▶ **Exercise**
Below this sentence is a listing; return exactly its lines from the one with "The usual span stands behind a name" to the one with "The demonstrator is", both kept, and nothing more.

▶ **Exercise data**
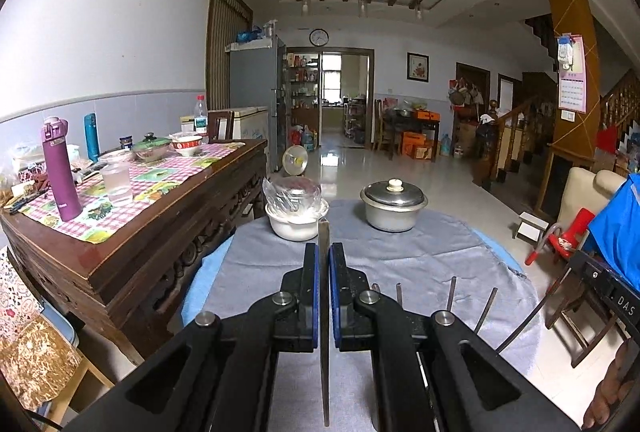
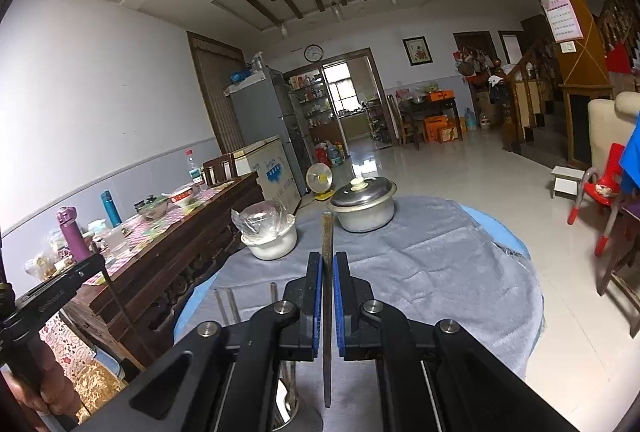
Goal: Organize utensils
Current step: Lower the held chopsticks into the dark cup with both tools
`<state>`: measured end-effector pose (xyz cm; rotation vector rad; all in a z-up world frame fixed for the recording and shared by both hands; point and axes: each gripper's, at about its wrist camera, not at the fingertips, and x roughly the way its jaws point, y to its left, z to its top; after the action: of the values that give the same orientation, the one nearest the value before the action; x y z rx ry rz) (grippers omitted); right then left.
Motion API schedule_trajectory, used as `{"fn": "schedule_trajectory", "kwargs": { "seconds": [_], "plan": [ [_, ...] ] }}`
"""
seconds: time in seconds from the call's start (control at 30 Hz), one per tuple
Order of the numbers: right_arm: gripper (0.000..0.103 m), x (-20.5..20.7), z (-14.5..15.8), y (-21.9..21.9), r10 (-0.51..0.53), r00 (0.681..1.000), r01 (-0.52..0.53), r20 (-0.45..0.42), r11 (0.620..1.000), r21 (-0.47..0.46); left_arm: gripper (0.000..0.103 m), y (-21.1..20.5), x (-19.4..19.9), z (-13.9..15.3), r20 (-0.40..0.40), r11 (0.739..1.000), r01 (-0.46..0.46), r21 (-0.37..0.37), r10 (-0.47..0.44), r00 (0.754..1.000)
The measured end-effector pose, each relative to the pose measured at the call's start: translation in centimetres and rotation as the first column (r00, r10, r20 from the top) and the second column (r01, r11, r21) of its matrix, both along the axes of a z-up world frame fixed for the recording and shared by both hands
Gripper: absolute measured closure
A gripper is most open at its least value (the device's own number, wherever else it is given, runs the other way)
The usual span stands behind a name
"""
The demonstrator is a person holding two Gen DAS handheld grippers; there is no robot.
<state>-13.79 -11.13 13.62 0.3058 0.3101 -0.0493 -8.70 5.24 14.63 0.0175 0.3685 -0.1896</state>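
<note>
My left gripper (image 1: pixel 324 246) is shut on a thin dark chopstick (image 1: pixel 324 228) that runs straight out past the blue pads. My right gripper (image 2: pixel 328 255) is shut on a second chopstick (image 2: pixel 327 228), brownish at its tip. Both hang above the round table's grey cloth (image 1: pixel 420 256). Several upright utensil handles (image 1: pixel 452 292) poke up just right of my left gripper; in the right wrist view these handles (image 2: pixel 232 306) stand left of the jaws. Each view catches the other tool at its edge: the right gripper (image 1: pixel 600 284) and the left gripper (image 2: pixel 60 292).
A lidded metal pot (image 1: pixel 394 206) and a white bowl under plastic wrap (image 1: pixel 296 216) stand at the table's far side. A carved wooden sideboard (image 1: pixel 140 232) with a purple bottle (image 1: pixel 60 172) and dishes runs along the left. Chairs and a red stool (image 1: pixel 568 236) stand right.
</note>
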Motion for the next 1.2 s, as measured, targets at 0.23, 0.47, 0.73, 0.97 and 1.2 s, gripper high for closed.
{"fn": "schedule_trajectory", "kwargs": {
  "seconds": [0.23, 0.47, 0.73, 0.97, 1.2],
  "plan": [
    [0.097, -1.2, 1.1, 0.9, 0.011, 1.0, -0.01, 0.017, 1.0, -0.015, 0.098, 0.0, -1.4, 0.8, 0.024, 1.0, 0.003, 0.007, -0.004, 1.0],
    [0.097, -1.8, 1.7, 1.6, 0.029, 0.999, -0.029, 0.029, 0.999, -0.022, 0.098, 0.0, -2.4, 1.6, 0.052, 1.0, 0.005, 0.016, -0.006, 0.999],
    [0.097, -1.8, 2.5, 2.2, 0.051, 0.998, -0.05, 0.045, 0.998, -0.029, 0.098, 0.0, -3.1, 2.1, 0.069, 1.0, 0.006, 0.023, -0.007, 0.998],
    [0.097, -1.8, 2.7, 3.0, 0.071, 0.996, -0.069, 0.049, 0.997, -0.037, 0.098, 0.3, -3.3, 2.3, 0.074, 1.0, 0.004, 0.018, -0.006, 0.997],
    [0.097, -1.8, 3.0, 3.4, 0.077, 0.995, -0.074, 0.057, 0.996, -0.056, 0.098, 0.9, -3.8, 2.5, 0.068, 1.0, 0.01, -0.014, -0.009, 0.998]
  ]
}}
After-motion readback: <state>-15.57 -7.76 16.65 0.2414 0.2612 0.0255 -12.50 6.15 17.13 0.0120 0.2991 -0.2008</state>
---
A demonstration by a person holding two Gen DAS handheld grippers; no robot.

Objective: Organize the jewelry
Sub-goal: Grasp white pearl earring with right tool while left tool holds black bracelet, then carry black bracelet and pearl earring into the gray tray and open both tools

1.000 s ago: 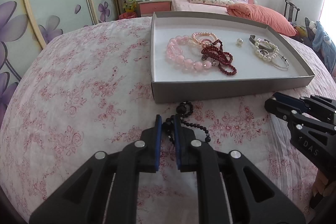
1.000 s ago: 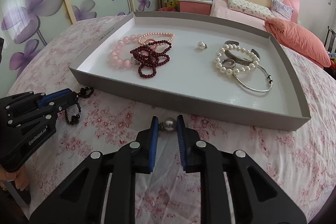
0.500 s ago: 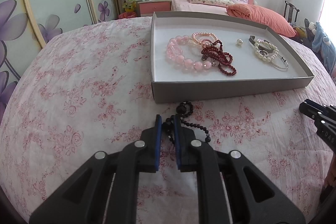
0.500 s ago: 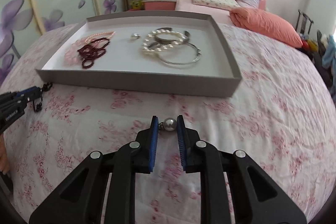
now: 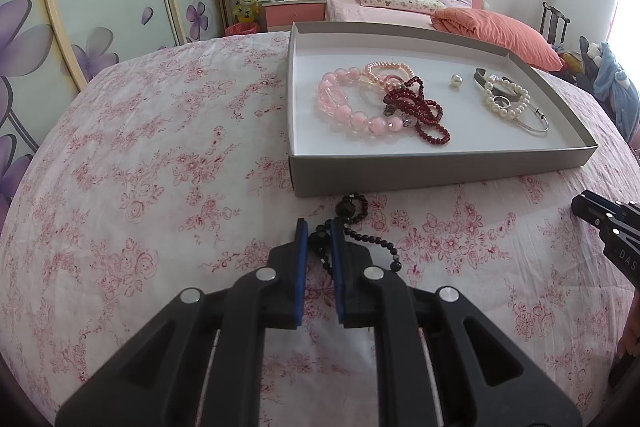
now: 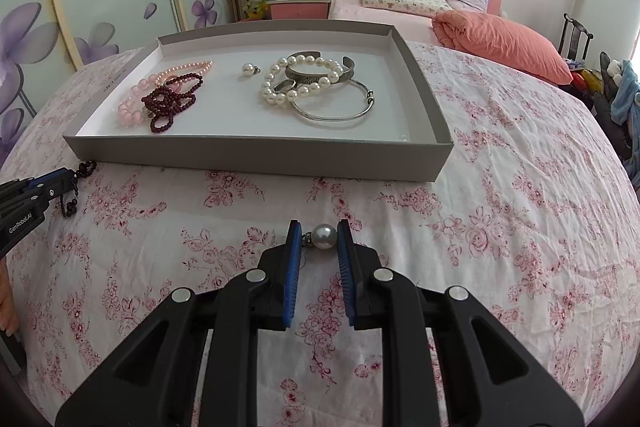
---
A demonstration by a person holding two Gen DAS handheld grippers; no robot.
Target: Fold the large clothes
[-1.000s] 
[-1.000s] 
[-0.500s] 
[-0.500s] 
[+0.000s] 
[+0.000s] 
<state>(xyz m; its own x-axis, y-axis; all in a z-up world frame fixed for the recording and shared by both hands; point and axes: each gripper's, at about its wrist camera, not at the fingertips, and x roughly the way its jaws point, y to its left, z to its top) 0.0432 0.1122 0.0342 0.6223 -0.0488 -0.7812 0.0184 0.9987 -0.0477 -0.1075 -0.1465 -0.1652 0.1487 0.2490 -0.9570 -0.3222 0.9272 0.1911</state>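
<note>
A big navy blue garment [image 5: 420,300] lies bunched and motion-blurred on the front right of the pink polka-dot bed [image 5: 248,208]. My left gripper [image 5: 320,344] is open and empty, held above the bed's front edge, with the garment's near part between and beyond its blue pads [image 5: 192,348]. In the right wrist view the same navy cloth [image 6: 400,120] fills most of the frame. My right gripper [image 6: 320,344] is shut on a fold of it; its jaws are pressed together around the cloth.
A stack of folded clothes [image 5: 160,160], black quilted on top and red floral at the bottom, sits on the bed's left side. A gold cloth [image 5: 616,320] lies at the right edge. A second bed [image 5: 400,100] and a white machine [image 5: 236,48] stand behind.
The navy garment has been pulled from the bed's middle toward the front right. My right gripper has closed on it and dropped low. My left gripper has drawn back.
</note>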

▶ **Response to the exercise**
The usual span stands behind a name
"""
The demonstrator is a person holding two Gen DAS handheld grippers; there is no robot.

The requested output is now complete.